New for 2019, the Shawnee National Forest in Illinois is offering a $5 permit to cut down the Christmas tree of your choice from forest lands. Some restrictions apply, of course.
The permit must be obtained in person at one of the three offices (Jonesboro, Vienna, or Harrisburg). The Jonesboro office is closest to Cape Girardeau, but is only open Tuesday through Friday (the other two offices are open Monday through Friday).
I took advantage of an off day from work to pick up my permit on Black Friday. The worker at the Vienna office seemed a bit overwhelmed by the demand for the permits -- he had already sold 16 that day.
The Christmas trees can be taken from most Shawnee National Forest lands except for designated natural areas, wilderness areas, certain historic sites, and developed recreational areas and trailheads. Still, that leaves a wide swath of acreage available.
When getting the permit, be sure to pick up a free Motor Vehicle Use Map ("MVUM" in bureaucracy-speak). This map, although somewhat hard to read, shows exactly which forest roads are legally open to traffic. It's certainly much easier to find a tree along a road instead of dragging it a long distance through the brush.

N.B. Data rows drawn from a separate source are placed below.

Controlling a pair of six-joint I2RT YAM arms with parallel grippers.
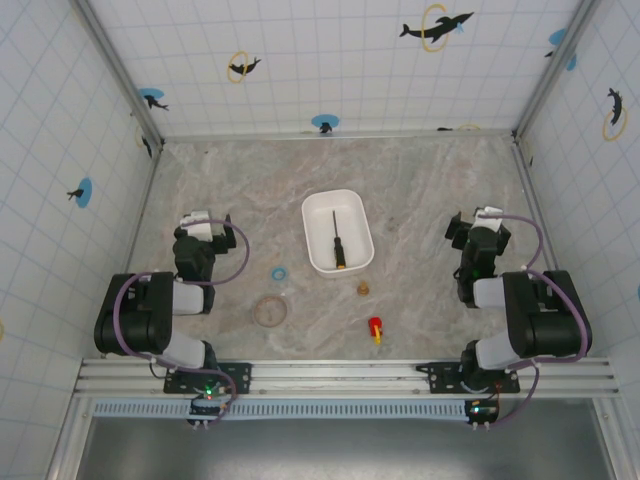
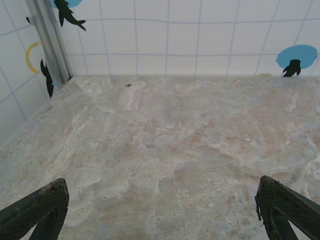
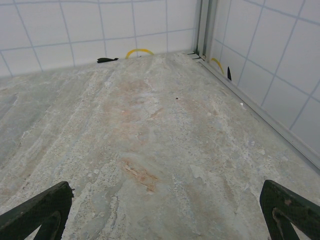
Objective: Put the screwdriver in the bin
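The screwdriver (image 1: 337, 240) lies inside the white bin (image 1: 318, 222) in the middle of the table (image 1: 430, 190), its orange handle toward the arms, so the task looks done. The left jaws and right jaws are spread wide and empty, well apart from the bin on either side. The remaining risk, I judge, is an arm swinging inward, knocking the light bin and jolting the tool out.
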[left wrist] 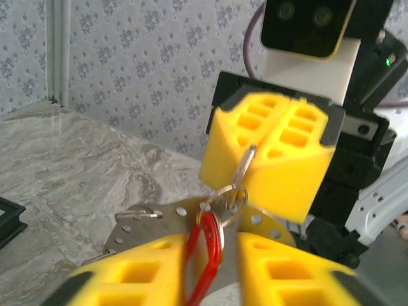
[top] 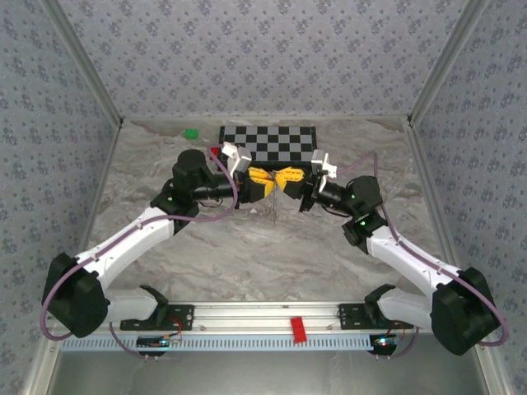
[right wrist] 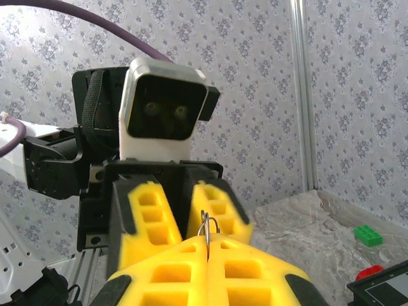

The MVUM also shows exactly which parcels are part of the National Forest, a critical detail that is not shown on many maps or services like Google Earth. Nevertheless, Google Earth can still be helpful in scouting potential tree locations. The trick is to use the "historical imagery" tool to find aerial photos taken during the winter. This will make any stands of pine trees stick out like sore thumbs against the rest of the leafless deciduous woods. Unfortunately, the forest lands closest to Cape Girardeau are generally more devoid of pine trees than areas farther to the east.
Once you've found a suitable place to explore, the next big challenge is actually finding a decent specimen. The tree ought to be larger than a "Charlie Brown tree" to make it worthwhile. But it needs to be smaller than a "Clark Griswold tree." The permit only allows taking a tree shorter than 15 feet. It will soon become apparent that very few wild evergreen trees actually fit the target criteria -- most are too big, too small, too wobbly, or too misshapen.
Still, the whole point is to spend time in the great outdoors while arguing in the fresh air with loved ones about which tree is the right one to cut. And then feel the inevitable regret after finding an even better one just down the road. The reward, after all of the effort, is to triumphantly bring home a good old-fashioned asymmetric Christmas tree that ends up being way too big for your living room.
Then you can announce to everyone, "Looks great! Little full, lotta sap."